GOAL OF THE EXERCISE:
The answer is to be an exact copy of the lines below running from the line with "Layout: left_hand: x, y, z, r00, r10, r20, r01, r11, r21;" down to the line with "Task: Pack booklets", both ends included, and nothing more.

DATASET ENTRIES:
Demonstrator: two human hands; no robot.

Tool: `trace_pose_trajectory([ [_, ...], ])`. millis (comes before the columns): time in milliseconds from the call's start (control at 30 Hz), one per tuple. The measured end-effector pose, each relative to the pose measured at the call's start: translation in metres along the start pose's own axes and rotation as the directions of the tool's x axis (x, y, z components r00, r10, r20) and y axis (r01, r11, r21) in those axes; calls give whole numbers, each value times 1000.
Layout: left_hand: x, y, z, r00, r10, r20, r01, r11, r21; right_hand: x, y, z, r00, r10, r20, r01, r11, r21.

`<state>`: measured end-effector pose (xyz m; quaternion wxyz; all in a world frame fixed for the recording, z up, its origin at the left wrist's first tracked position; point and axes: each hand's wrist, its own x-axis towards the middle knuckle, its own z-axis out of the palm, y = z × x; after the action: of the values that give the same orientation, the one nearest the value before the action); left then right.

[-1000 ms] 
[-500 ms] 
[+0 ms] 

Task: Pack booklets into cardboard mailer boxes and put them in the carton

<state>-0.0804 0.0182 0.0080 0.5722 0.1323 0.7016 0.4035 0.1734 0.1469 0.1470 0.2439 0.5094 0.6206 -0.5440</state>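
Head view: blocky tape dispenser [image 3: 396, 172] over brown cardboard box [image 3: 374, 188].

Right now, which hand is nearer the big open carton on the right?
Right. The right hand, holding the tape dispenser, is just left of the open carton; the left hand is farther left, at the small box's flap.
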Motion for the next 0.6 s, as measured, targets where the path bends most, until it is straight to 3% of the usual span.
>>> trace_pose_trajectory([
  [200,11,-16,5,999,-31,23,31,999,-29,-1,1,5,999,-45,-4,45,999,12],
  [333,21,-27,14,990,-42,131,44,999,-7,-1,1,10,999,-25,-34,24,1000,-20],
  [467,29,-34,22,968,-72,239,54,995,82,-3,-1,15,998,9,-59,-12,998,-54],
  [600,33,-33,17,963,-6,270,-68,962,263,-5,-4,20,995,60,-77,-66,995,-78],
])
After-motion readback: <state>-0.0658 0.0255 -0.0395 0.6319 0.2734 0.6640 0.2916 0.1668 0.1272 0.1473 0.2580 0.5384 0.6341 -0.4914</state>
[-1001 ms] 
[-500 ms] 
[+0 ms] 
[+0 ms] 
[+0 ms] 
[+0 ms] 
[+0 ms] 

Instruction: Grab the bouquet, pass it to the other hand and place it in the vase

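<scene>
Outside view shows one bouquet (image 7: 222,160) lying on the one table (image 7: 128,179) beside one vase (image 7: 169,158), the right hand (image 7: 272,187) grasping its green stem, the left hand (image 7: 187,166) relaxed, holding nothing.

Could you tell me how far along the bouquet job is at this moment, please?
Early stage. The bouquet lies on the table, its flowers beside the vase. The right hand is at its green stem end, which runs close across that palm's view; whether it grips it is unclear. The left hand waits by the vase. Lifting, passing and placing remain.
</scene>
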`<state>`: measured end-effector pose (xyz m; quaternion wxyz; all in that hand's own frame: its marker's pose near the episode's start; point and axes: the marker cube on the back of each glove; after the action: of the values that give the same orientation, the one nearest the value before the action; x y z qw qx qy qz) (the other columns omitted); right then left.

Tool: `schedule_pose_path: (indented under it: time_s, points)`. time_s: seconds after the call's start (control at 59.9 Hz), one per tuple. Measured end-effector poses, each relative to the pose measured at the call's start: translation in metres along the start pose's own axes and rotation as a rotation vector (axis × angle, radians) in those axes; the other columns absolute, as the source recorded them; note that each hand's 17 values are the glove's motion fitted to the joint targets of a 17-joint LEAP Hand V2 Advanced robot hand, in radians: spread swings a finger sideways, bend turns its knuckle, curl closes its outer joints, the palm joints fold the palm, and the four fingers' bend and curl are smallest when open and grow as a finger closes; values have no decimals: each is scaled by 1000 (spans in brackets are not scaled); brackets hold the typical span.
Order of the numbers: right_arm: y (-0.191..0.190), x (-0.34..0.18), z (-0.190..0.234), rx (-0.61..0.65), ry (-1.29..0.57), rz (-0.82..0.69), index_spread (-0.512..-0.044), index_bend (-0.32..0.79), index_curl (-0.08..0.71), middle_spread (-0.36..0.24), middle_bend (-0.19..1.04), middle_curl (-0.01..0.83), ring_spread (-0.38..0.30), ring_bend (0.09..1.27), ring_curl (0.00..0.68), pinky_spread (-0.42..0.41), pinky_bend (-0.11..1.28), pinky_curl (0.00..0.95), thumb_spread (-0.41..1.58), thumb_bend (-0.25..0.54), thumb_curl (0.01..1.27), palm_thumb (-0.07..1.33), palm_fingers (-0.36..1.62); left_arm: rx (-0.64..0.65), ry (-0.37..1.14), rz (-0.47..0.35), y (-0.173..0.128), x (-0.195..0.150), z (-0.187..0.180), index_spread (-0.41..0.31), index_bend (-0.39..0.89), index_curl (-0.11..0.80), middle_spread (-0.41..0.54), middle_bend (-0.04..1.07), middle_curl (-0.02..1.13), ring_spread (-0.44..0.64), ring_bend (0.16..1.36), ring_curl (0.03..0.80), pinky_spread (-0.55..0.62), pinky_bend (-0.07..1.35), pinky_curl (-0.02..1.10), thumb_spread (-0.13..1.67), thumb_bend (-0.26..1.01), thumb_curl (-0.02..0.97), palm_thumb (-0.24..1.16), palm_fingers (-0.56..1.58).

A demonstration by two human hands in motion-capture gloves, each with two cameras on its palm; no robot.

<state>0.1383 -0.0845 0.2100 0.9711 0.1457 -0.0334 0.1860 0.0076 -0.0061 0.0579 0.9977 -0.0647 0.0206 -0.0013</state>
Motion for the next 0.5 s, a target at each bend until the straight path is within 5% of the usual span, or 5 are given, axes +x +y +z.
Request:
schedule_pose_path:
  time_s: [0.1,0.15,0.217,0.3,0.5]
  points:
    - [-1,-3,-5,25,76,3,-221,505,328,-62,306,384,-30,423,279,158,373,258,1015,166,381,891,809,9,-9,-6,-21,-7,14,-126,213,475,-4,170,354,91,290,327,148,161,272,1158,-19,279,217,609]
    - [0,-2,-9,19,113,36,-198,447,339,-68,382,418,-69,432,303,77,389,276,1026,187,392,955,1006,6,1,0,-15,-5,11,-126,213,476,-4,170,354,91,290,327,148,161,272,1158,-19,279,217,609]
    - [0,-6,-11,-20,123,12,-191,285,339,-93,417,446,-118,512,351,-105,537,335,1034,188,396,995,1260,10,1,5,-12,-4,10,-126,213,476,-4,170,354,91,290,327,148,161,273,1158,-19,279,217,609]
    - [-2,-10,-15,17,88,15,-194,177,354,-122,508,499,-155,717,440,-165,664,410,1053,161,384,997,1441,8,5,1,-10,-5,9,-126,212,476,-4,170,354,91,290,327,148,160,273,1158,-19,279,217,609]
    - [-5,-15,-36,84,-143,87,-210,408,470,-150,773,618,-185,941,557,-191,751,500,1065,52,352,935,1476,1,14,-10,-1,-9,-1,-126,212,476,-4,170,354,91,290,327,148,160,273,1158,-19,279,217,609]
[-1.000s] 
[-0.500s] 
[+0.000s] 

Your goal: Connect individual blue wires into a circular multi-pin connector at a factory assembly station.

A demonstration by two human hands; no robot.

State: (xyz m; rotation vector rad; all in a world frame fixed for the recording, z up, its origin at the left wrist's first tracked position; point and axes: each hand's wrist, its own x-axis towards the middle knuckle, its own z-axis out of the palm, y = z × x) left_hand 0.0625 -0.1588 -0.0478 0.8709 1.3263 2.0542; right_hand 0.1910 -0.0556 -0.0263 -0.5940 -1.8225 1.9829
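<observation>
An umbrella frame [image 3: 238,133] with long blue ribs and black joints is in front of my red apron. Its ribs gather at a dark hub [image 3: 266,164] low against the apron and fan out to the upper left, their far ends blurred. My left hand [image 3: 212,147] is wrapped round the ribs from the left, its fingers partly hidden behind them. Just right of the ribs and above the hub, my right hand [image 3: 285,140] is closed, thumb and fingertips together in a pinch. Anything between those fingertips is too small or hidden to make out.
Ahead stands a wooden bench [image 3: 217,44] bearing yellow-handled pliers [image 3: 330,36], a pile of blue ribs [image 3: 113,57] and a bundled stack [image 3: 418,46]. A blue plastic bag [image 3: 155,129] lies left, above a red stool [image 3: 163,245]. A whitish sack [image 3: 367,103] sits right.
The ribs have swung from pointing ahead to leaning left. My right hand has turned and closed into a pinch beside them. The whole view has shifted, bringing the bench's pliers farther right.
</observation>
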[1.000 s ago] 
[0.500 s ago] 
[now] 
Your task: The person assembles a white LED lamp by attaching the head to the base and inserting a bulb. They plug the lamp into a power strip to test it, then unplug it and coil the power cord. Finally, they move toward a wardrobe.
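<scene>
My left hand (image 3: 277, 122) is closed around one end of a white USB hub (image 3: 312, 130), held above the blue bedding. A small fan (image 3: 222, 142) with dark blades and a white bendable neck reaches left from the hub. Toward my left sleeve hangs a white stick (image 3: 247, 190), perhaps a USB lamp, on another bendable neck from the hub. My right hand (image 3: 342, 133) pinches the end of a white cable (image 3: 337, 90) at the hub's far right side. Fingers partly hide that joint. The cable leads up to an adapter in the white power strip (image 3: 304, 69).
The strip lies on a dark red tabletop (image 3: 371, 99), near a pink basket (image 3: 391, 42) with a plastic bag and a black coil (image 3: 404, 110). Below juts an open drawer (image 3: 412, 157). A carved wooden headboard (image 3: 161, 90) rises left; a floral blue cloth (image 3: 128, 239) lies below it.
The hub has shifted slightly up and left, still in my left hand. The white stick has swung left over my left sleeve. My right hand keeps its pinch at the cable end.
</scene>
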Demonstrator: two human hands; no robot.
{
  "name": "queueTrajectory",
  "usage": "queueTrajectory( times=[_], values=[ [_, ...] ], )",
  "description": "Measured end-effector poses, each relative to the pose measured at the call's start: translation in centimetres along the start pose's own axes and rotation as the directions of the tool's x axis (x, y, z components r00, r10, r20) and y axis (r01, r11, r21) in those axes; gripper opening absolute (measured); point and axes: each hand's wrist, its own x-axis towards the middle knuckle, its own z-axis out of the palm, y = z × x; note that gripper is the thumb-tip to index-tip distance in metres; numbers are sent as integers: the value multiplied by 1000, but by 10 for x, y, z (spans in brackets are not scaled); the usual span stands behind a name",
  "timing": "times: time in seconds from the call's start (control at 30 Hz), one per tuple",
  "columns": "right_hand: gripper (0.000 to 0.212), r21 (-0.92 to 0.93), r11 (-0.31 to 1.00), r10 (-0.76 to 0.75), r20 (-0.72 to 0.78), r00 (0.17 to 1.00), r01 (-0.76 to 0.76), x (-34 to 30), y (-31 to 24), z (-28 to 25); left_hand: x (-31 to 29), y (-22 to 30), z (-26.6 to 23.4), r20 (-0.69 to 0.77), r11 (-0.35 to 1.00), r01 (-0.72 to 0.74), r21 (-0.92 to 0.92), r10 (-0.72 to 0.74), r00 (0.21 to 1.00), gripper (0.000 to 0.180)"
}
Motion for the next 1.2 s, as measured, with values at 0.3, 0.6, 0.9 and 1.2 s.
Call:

EXPECTED ANSWER:
Layout: left_hand: x, y, z, r00, r10, r20, r01, r11, r21; right_hand: x, y, z, r00, r10, r20, r01, r11, r21.

`<state>`: measured end-effector pose (xyz m; quaternion wxyz; all in a world frame fixed for the recording, z up, its origin at the left wrist's first tracked position; point and axes: each hand's wrist, its own x-axis towards the middle knuckle, its own z-axis out of the palm, y = z × x; after the action: of the values that give the same orientation, the one nearest the value before the action); left then right.

[-1000 ms] 
[-500 ms] 
[+0 ms] 

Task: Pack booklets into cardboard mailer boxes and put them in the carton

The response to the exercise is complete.